Exercise goal. For the listing that follows, report how many lines contain the word "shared", giving the number and no other text.

Source records.
= = = =

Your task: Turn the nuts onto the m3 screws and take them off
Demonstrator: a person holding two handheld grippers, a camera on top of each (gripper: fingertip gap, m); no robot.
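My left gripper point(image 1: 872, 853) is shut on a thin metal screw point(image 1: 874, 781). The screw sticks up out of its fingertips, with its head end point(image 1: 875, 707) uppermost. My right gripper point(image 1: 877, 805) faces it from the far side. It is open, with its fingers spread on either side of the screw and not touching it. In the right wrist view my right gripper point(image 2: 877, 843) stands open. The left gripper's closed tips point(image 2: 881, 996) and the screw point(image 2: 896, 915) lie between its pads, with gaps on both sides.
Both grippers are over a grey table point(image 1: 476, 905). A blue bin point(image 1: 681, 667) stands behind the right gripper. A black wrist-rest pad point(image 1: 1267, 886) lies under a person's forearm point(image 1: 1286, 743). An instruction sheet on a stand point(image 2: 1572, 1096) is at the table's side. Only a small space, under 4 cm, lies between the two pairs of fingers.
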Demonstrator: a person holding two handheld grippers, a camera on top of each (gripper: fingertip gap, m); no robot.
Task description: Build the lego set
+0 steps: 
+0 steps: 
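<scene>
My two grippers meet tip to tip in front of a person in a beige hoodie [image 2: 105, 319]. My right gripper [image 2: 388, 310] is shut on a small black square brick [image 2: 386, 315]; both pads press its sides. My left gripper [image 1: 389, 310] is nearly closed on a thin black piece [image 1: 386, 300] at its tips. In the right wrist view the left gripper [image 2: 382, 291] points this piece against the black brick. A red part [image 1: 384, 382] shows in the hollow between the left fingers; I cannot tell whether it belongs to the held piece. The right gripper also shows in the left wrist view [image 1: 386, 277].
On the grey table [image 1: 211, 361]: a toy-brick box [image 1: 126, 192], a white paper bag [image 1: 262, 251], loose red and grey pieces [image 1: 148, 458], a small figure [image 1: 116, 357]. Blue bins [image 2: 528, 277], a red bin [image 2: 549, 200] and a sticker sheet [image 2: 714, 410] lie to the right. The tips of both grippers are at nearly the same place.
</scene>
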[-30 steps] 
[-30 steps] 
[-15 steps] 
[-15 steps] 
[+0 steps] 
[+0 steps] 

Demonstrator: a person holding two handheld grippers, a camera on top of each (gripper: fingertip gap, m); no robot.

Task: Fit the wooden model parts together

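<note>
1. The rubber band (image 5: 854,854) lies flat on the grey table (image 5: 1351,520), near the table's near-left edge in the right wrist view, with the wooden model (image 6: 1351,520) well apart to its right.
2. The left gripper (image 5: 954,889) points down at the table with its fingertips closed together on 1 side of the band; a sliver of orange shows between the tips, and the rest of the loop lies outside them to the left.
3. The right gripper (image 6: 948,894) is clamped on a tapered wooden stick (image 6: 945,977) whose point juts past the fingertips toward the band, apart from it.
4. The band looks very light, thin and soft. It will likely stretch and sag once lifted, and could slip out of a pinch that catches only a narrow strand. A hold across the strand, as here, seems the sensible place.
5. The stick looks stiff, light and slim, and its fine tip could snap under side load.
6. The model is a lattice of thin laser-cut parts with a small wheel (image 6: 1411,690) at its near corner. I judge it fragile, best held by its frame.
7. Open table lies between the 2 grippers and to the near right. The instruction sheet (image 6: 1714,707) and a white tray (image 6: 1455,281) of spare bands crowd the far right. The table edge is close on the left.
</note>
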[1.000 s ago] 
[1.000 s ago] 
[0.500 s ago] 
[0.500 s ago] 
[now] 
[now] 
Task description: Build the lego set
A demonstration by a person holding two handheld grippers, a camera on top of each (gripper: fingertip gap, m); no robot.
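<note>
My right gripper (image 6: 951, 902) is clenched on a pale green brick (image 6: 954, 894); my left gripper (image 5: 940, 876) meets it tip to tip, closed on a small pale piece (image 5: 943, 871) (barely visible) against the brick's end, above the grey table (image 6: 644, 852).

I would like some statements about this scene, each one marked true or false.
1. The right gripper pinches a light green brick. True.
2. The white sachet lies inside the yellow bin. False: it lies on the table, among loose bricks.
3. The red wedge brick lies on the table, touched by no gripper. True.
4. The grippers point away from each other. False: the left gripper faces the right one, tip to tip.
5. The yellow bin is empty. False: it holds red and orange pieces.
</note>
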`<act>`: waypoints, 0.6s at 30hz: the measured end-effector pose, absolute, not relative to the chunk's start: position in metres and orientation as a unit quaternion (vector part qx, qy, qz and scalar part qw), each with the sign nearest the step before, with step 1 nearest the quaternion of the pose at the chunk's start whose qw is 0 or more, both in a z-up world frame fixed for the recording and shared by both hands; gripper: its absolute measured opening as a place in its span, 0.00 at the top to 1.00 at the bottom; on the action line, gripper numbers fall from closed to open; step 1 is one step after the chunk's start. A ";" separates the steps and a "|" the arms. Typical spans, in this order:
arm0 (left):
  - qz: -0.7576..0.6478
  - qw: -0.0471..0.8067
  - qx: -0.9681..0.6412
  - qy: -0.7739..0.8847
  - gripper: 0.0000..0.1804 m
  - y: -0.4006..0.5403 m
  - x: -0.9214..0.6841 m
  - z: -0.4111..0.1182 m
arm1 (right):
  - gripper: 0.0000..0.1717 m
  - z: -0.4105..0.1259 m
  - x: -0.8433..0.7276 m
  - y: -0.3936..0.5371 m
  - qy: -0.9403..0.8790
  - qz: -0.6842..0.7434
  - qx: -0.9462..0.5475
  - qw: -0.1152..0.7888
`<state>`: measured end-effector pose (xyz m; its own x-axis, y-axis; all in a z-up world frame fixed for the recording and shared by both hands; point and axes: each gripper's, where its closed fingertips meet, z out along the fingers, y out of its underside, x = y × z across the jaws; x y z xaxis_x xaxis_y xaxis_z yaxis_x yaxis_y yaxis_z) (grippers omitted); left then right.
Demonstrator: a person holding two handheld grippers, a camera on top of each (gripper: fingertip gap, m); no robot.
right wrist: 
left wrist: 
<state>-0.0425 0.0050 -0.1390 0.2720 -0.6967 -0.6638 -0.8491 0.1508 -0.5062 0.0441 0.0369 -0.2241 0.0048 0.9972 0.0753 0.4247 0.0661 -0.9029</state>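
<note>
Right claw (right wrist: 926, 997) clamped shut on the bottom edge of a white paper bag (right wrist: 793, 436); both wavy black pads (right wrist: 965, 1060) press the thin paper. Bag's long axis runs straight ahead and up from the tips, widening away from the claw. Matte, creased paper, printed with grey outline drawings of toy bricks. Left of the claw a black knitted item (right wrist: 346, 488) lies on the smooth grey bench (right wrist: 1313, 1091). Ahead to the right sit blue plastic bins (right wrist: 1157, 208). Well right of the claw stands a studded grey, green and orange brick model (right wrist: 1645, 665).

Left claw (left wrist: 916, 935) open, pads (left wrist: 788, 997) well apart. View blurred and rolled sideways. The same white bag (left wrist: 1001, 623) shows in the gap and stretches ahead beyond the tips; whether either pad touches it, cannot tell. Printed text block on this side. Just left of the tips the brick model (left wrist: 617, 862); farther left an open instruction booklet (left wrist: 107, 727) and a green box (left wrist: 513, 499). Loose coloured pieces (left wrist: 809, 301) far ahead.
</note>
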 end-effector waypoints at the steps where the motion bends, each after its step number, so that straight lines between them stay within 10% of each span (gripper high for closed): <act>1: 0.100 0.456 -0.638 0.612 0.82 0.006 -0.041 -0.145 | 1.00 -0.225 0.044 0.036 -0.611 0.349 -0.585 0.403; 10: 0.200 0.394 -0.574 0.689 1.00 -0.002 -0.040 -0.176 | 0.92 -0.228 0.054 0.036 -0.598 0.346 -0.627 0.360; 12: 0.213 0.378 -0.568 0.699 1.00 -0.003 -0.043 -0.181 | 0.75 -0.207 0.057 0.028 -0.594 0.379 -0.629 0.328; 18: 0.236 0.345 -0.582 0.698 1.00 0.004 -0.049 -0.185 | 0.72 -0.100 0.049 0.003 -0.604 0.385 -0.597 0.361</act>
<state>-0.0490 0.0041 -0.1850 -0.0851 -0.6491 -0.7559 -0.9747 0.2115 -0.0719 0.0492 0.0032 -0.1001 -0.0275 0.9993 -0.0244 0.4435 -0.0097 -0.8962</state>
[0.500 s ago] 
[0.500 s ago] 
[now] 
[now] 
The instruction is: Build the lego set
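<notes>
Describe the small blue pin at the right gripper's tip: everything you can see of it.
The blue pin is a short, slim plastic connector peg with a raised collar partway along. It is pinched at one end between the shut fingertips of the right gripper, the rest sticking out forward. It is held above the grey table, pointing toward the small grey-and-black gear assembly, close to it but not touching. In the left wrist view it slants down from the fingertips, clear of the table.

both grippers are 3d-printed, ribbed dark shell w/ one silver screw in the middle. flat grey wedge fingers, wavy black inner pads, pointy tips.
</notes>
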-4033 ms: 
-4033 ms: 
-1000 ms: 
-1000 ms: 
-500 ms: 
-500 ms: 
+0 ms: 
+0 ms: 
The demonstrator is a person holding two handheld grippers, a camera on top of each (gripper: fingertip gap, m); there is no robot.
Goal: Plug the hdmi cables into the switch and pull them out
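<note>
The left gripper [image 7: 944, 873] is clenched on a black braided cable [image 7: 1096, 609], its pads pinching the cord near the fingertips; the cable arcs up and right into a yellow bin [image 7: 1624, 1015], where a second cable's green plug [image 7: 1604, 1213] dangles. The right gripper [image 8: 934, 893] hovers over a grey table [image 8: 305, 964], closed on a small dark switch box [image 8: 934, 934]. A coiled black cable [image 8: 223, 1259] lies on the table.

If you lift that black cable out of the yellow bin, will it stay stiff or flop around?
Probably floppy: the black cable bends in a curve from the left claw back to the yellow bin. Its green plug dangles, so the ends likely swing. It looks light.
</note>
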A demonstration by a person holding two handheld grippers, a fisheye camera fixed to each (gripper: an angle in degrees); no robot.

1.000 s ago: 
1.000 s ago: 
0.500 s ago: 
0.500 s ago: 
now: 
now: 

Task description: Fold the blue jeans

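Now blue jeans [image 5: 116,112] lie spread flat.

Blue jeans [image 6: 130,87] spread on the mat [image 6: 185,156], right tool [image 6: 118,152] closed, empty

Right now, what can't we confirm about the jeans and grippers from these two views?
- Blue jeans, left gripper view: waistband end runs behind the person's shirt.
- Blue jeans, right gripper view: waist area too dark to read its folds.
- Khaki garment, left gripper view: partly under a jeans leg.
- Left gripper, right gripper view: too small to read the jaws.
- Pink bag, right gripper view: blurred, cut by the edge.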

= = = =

Exercise solution. 2